● **WHAT IS REQUIRED**: Reproduce exactly, and only, the lines below from the one containing "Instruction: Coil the" through the one containing "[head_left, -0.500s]".

BEGIN SUPPLIED DATA

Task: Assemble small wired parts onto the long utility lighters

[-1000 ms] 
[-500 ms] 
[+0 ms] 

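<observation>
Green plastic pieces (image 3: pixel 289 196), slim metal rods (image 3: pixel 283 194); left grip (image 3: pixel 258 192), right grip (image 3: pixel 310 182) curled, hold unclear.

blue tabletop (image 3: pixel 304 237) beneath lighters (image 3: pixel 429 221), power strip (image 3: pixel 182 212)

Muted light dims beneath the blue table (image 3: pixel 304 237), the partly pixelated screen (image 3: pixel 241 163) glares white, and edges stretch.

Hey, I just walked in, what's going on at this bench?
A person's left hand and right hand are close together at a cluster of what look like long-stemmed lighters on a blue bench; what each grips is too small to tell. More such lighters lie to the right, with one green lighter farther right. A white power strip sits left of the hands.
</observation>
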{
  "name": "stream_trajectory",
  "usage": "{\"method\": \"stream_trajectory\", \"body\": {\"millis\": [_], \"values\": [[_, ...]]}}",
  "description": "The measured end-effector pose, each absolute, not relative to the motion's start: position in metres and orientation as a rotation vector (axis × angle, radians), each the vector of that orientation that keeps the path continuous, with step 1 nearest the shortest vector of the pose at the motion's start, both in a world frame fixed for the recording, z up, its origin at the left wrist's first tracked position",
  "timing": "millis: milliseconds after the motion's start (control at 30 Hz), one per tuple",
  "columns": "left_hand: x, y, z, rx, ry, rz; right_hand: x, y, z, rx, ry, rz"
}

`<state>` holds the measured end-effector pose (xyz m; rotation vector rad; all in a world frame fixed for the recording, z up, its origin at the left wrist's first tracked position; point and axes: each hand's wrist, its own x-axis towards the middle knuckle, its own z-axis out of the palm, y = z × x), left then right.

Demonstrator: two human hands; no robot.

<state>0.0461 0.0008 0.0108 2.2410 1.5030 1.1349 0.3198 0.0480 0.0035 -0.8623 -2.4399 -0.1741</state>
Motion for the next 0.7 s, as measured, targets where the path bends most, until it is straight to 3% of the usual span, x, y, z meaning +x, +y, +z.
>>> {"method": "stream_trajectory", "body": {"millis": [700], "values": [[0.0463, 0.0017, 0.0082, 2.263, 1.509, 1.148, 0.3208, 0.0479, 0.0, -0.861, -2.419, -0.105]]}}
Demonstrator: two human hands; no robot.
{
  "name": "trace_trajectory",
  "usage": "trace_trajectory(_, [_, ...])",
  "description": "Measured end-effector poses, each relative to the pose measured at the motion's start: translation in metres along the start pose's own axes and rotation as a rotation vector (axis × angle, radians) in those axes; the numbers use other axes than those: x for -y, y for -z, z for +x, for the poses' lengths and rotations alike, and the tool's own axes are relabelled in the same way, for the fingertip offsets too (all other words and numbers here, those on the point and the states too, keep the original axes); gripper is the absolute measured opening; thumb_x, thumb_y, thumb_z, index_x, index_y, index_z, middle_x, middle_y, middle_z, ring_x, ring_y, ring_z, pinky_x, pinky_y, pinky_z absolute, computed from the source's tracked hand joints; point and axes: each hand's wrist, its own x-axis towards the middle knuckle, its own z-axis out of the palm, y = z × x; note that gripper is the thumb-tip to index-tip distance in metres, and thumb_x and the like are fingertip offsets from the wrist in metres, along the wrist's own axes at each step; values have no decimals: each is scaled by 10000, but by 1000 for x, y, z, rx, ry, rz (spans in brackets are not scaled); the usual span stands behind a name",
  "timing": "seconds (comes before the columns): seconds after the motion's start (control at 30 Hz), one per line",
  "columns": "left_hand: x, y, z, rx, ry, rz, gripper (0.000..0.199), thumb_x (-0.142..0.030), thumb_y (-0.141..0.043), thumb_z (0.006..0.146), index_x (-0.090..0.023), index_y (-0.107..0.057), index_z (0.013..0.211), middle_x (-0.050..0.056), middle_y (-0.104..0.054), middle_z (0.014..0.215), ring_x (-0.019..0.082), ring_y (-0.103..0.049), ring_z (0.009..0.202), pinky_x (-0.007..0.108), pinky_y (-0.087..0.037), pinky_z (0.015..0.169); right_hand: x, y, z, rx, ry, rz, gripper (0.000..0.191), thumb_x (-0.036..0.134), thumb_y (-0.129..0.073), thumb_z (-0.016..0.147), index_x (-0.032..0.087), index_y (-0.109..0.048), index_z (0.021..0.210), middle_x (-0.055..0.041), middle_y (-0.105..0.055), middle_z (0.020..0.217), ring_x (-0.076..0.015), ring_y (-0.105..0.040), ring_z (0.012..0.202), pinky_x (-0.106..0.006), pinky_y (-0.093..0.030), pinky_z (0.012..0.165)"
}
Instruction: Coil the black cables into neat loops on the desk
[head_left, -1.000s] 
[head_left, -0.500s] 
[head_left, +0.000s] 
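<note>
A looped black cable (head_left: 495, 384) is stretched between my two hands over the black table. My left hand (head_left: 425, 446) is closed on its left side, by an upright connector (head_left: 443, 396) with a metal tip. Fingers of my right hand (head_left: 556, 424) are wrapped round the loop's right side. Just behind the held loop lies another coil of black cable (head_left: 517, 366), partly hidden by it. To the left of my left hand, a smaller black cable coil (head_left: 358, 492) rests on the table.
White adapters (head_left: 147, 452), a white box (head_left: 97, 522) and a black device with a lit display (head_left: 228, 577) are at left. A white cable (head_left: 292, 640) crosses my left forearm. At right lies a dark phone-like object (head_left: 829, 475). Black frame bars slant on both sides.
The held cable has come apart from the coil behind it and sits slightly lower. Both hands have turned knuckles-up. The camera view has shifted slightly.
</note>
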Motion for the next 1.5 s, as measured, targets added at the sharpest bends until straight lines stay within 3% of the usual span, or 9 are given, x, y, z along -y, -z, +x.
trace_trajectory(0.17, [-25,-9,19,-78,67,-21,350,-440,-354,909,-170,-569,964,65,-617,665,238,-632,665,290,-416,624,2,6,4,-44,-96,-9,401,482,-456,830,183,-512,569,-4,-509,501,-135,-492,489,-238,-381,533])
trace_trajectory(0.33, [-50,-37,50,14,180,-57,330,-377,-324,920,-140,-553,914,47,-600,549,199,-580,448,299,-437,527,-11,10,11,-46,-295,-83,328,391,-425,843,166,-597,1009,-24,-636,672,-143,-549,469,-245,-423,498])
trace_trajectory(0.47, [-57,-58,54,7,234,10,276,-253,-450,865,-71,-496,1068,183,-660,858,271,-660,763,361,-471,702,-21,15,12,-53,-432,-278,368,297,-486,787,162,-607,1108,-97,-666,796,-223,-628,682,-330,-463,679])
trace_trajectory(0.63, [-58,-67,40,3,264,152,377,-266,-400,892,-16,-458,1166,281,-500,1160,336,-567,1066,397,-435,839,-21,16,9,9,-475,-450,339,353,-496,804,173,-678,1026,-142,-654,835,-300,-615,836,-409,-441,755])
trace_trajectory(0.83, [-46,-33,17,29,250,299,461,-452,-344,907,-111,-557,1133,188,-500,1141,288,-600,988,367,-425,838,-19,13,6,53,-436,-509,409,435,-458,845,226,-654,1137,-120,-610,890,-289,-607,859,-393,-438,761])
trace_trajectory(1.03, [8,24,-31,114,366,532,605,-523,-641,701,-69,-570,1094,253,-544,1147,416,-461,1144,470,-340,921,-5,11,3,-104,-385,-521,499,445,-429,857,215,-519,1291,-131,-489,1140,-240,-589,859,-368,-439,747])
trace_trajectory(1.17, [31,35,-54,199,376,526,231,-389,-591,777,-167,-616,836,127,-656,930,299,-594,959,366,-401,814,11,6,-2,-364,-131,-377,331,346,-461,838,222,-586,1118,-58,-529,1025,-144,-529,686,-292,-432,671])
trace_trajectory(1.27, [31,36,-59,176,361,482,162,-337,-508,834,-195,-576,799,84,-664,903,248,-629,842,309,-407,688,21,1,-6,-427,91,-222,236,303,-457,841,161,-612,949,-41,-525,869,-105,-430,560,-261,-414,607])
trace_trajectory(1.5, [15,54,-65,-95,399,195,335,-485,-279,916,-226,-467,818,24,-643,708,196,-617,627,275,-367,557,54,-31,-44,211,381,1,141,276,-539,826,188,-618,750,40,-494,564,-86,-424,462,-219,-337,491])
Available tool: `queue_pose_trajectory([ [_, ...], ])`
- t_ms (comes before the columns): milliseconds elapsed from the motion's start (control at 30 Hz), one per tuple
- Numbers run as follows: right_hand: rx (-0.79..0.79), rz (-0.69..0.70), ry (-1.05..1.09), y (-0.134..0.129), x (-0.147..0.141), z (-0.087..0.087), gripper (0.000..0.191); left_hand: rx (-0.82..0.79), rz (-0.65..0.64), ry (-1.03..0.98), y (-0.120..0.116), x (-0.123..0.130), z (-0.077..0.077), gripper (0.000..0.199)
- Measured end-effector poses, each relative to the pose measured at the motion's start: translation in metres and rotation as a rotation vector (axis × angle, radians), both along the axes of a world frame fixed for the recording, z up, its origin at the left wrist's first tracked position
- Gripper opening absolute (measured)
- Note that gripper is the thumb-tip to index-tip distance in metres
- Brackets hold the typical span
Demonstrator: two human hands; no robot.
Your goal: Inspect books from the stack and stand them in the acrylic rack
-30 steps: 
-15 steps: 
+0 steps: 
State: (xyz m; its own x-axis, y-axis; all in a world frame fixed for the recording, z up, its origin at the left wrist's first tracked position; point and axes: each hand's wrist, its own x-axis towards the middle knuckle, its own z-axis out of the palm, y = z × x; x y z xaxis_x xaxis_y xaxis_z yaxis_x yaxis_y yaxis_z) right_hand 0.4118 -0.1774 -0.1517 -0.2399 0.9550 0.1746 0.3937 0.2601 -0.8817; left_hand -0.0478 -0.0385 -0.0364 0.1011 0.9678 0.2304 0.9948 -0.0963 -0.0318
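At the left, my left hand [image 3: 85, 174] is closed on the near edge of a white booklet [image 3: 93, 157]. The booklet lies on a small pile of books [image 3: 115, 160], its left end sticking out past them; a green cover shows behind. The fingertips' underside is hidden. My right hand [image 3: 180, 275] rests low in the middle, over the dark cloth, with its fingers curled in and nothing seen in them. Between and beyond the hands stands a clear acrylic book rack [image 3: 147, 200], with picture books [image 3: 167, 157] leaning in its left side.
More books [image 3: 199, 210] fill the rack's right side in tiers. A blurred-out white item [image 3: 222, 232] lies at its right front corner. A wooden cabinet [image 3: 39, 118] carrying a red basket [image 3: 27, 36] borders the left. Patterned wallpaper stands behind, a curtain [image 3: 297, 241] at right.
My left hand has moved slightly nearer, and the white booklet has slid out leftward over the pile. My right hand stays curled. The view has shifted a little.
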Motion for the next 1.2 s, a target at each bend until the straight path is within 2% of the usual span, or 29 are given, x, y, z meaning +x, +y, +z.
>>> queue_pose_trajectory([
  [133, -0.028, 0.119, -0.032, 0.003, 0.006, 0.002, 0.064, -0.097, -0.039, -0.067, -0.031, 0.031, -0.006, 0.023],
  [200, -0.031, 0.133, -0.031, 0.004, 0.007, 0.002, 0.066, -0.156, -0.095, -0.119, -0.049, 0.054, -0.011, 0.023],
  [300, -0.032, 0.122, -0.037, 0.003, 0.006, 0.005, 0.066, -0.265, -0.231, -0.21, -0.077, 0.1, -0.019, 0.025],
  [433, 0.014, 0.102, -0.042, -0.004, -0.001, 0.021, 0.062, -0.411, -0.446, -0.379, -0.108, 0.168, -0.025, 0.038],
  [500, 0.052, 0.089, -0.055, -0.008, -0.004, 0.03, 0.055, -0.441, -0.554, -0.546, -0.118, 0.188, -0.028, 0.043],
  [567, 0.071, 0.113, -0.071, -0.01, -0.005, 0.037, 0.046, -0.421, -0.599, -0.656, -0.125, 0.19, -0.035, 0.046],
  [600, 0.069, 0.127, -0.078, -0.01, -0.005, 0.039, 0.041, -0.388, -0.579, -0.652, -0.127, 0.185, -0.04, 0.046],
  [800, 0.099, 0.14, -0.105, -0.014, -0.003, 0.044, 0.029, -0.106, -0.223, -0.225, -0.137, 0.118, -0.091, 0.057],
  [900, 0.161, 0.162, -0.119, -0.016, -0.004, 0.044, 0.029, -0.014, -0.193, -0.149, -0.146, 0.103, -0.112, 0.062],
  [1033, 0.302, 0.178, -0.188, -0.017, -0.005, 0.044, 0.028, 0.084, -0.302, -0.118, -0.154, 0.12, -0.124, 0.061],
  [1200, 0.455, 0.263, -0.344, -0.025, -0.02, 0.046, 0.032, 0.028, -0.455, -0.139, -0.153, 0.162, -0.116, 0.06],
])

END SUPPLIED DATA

● **THE COMPLETED TASK**:
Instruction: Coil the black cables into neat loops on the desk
[head_left, -1.000s] 
[head_left, -0.500s] 

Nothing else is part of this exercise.